Problem to work on =>
No pictures belong in the copy, but every line of the material below must be reproduced exactly.

___ Source material

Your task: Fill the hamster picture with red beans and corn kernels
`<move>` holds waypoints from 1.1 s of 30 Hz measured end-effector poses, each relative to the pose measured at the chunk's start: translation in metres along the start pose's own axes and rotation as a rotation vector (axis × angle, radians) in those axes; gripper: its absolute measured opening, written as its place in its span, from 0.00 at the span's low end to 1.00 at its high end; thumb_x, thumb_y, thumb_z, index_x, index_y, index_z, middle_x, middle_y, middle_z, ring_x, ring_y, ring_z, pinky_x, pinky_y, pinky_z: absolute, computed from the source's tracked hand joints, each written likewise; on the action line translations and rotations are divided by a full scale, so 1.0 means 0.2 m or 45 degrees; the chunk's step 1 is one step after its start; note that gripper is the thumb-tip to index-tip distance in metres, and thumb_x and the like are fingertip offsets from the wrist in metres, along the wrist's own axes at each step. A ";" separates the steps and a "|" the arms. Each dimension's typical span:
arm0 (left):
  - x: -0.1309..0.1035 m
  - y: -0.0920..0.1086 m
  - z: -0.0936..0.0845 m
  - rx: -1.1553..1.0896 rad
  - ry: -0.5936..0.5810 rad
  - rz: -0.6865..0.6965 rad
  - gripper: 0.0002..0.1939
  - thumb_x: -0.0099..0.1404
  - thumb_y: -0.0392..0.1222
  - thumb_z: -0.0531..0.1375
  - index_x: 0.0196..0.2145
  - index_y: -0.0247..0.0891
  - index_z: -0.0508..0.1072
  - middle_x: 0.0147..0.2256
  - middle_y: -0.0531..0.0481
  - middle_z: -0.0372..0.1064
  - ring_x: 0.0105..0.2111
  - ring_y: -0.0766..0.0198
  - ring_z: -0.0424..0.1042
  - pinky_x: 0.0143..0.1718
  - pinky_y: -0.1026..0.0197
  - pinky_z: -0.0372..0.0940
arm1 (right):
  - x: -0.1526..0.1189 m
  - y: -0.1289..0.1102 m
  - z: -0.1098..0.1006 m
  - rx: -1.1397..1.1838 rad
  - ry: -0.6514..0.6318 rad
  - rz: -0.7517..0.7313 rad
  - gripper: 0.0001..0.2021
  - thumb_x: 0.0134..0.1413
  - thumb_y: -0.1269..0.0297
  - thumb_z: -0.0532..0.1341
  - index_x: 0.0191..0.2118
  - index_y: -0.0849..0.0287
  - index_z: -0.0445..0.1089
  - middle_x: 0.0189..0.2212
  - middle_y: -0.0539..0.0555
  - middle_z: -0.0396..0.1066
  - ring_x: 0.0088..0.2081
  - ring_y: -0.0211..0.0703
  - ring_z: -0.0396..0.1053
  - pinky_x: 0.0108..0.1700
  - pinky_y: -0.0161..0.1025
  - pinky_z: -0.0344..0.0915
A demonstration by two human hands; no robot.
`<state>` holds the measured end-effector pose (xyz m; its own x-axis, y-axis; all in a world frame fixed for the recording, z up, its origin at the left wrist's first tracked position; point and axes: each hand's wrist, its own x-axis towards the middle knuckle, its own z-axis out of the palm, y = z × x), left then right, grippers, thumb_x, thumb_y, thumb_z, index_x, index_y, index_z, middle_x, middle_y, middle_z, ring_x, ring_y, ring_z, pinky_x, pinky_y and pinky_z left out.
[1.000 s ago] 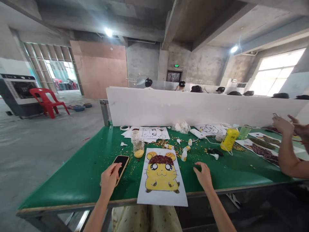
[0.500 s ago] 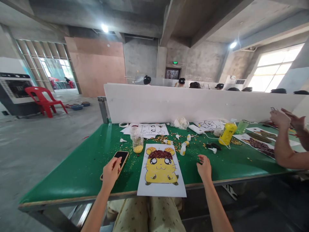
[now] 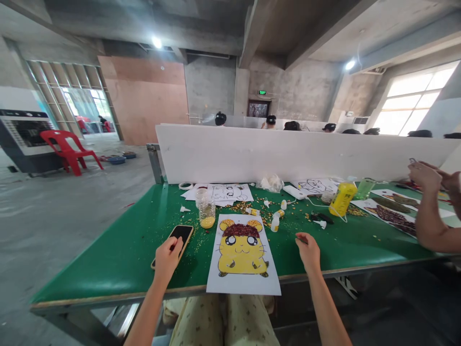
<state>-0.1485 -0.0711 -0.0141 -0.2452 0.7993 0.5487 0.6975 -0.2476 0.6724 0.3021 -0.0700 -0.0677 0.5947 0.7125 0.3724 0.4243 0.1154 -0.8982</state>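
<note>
My left hand (image 3: 167, 257) is loosely curled over the phone (image 3: 183, 233), which lies face up on the green table and is partly hidden by the hand. No object shows in those fingers. Right of the drawing, my right hand (image 3: 309, 251) hovers low at the table's near side, fingers bent in towards the thumb, with nothing visible in them. Between both hands lies a hamster drawing (image 3: 242, 262) on white paper, its body yellow, its head top covered in dark red grains and its ears in orange-yellow ones. The sheet's lower edge overhangs the table.
A clear plastic jar (image 3: 207, 211) with yellow grains stands behind the phone. Small glue bottles (image 3: 275, 223), spilled grains and a yellow bottle (image 3: 342, 198) are further back. A white board (image 3: 252, 154) closes the far side. At right, another person's hands (image 3: 427, 175) are raised.
The fingers of my right hand have drawn closer to the thumb. My left hand stays over the phone. The whole view has shifted slightly. The other person's hands have come closer together.
</note>
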 end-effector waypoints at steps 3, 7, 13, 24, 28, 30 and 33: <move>-0.01 0.00 0.00 0.004 -0.026 -0.005 0.21 0.57 0.52 0.51 0.14 0.40 0.51 0.14 0.58 0.47 0.16 0.69 0.51 0.20 0.66 0.48 | 0.00 -0.01 0.00 -0.017 -0.016 0.011 0.11 0.37 0.59 0.57 0.28 0.59 0.71 0.29 0.56 0.71 0.31 0.47 0.69 0.34 0.41 0.66; -0.01 0.01 0.00 -0.004 -0.032 -0.005 0.22 0.58 0.53 0.51 0.14 0.39 0.50 0.14 0.59 0.45 0.16 0.70 0.49 0.20 0.66 0.47 | -0.01 -0.03 -0.01 -0.036 -0.028 0.022 0.12 0.37 0.58 0.57 0.27 0.60 0.71 0.30 0.57 0.71 0.32 0.48 0.70 0.35 0.42 0.66; -0.01 0.03 0.00 -0.045 -0.030 0.005 0.21 0.55 0.52 0.53 0.13 0.39 0.51 0.15 0.58 0.46 0.18 0.70 0.49 0.21 0.66 0.47 | -0.01 -0.04 -0.01 -0.035 -0.037 0.033 0.13 0.37 0.57 0.57 0.27 0.60 0.70 0.30 0.58 0.71 0.32 0.49 0.70 0.35 0.44 0.66; -0.06 0.36 0.00 -0.350 -0.274 0.185 0.15 0.65 0.47 0.50 0.27 0.37 0.68 0.22 0.52 0.66 0.23 0.67 0.67 0.25 0.67 0.62 | -0.21 -0.46 0.06 0.173 -0.174 -0.237 0.12 0.50 0.55 0.58 0.35 0.59 0.68 0.33 0.57 0.70 0.35 0.46 0.68 0.39 0.43 0.67; -0.14 0.70 -0.07 -0.442 -0.441 0.759 0.13 0.66 0.37 0.53 0.49 0.41 0.66 0.34 0.49 0.71 0.35 0.64 0.70 0.38 0.63 0.64 | -0.46 -0.86 0.05 0.455 -0.699 -0.539 0.04 0.55 0.64 0.59 0.37 0.56 0.69 0.32 0.53 0.70 0.36 0.42 0.69 0.40 0.39 0.67; -0.17 0.82 -0.12 -0.377 -0.417 1.071 0.19 0.66 0.33 0.52 0.54 0.41 0.60 0.35 0.48 0.71 0.35 0.64 0.68 0.38 0.61 0.64 | -0.53 -1.01 0.01 0.663 -0.803 -0.628 0.08 0.54 0.66 0.62 0.41 0.53 0.67 0.34 0.52 0.70 0.36 0.40 0.68 0.40 0.37 0.67; -0.18 0.91 -0.18 -0.105 -0.399 1.379 0.19 0.66 0.31 0.50 0.54 0.41 0.60 0.29 0.51 0.66 0.29 0.65 0.63 0.32 0.61 0.61 | -0.57 -1.14 -0.06 0.845 -0.929 -0.652 0.14 0.50 0.68 0.65 0.43 0.52 0.66 0.34 0.52 0.70 0.37 0.40 0.68 0.39 0.36 0.67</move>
<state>-0.0365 -0.1641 0.1062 0.6493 0.2414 0.7212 0.3909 -0.9194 -0.0442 0.1456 -0.1855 0.0981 -0.1831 0.6857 0.7044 -0.0751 0.7047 -0.7055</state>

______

Task output =>
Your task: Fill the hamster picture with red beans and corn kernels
`<move>` holds waypoints from 1.1 s of 30 Hz measured end-effector poses, each relative to the pose measured at the chunk's start: translation in metres along the start pose's own axes and rotation as a rotation vector (axis × angle, radians) in those axes; gripper: its absolute measured opening, written as its place in its span, from 0.00 at the span's low end to 1.00 at its high end; thumb_x, thumb_y, thumb_z, index_x, index_y, index_z, middle_x, middle_y, middle_z, ring_x, ring_y, ring_z, pinky_x, pinky_y, pinky_z: absolute, computed from the source's tracked hand joints, each written likewise; on the action line translations and rotations are divided by a full scale, so 1.0 means 0.2 m or 45 degrees; the chunk's step 1 is one step after its start; note that gripper is the thumb-tip to index-tip distance in metres, and thumb_x and the like are fingertip offsets from the wrist in metres, along the wrist's own axes at each step. A ";" separates the steps and a "|" the arms. Each dimension's typical span:
arm0 (left):
  - x: -0.1309..0.1035 m
  - y: -0.0920..0.1086 m
  - z: -0.0936..0.0845 m
  - rx: -1.1553..1.0896 rad
  - ry: -0.5936..0.5810 rad
  - rz: -0.6865..0.6965 rad
  - gripper: 0.0002..0.1939
  - thumb_x: -0.0099..0.1404
  - thumb_y: -0.0392..0.1222
  - thumb_z: -0.0531..0.1375
  - index_x: 0.0196..0.2145
  - index_y: -0.0247..0.0891
  - index_z: -0.0508..0.1072
  - middle_x: 0.0147..0.2256
  - middle_y: -0.0531..0.0481
  - middle_z: -0.0372..0.1064
  - ring_x: 0.0105..0.2111
  - ring_y: -0.0766..0.0198
  - ring_z: -0.0424..0.1042
  - pinky_x: 0.0143..0.1718
  - pinky_y: -0.1026..0.0197
  - pinky_z: -0.0372..0.0940
arm1 (right):
  - x: -0.1526..0.1189 m
  - y: -0.1289..0.1102 m
  - z: -0.1098..0.1006 m
  - rx: -1.1397..1.1838 rad
  - ry: -0.6514..0.6318 rad
  - rz: -0.7517..0.7313 rad
  - gripper: 0.0001..0.2021
  - thumb_x: 0.0134..0.1413
  - thumb_y: -0.1269..0.0297
  - thumb_z: -0.0532..0.1341
  - index_x: 0.0191..0.2118
  - index_y: -0.0849..0.0287
  - index_z: -0.0445..0.1089
  - middle_x: 0.0189..0.2212
  - middle_y: -0.0539..0.0555
  - middle_z: -0.0396..0.1066
  - ring_x: 0.0088..0.2081
  - ring_y: -0.0211..0.0703
  - ring_z: -0.0396..0.1053
  - pinky_x: 0.0108..0.1700
  - pinky_y: -0.0161..0.1025
  - pinky_z: -0.0344..0.0915
A demonstration by two human hands; no robot.
`<state>` holds the measured end-effector pose (xyz m; its own x-axis, y-axis; all in a world frame fixed for the recording, z up, its origin at the left wrist's first tracked position; point and axes: each hand's wrist, its own x-axis towards the middle knuckle, its own z-axis out of the palm, y = z × x), left then right, grippers, thumb_x, thumb_y, thumb_z, index_x, index_y, index_z, middle_x, middle_y, middle_z, ring_x, ring_y, ring_z, pinky_x, pinky_y and pinky_z left out.
[1.000 s ago] 
[0.500 s ago] 
[now] 
<state>-0.1485 -0.0711 -0.0141 -0.2452 0.7993 0.5487 0.6975 -0.2476 0.6724 0.3021 -0.0700 -0.0677 0.5947 0.7125 0.3724 0.4243 0.1154 -0.8982</state>
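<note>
My left hand (image 3: 167, 257) is loosely curled over the phone (image 3: 183, 233), which lies face up on the green table and is partly hidden by the hand. No object shows in those fingers. Right of the drawing, my right hand (image 3: 309, 251) hovers low at the table's near side, fingers bent in towards the thumb, with nothing visible in them. Between both hands lies a hamster drawing (image 3: 242, 262) on white paper, its body yellow, its head top covered in dark red grains and its ears in orange-yellow ones. The sheet's lower edge overhangs the table.
A clear plastic jar (image 3: 207, 211) with yellow grains stands behind the phone. Small glue bottles (image 3: 275, 223), spilled grains and a yellow bottle (image 3: 342, 198) are further back. A white board (image 3: 252, 154) closes the far side. At right, another person's hands (image 3: 427, 175) are raised.
The fingers of my right hand have drawn closer to the thumb. My left hand stays over the phone. The whole view has shifted slightly. The other person's hands have come closer together.
</note>
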 end-effector waypoints at steps 3, 7, 13, 24, 28, 30 and 33: <move>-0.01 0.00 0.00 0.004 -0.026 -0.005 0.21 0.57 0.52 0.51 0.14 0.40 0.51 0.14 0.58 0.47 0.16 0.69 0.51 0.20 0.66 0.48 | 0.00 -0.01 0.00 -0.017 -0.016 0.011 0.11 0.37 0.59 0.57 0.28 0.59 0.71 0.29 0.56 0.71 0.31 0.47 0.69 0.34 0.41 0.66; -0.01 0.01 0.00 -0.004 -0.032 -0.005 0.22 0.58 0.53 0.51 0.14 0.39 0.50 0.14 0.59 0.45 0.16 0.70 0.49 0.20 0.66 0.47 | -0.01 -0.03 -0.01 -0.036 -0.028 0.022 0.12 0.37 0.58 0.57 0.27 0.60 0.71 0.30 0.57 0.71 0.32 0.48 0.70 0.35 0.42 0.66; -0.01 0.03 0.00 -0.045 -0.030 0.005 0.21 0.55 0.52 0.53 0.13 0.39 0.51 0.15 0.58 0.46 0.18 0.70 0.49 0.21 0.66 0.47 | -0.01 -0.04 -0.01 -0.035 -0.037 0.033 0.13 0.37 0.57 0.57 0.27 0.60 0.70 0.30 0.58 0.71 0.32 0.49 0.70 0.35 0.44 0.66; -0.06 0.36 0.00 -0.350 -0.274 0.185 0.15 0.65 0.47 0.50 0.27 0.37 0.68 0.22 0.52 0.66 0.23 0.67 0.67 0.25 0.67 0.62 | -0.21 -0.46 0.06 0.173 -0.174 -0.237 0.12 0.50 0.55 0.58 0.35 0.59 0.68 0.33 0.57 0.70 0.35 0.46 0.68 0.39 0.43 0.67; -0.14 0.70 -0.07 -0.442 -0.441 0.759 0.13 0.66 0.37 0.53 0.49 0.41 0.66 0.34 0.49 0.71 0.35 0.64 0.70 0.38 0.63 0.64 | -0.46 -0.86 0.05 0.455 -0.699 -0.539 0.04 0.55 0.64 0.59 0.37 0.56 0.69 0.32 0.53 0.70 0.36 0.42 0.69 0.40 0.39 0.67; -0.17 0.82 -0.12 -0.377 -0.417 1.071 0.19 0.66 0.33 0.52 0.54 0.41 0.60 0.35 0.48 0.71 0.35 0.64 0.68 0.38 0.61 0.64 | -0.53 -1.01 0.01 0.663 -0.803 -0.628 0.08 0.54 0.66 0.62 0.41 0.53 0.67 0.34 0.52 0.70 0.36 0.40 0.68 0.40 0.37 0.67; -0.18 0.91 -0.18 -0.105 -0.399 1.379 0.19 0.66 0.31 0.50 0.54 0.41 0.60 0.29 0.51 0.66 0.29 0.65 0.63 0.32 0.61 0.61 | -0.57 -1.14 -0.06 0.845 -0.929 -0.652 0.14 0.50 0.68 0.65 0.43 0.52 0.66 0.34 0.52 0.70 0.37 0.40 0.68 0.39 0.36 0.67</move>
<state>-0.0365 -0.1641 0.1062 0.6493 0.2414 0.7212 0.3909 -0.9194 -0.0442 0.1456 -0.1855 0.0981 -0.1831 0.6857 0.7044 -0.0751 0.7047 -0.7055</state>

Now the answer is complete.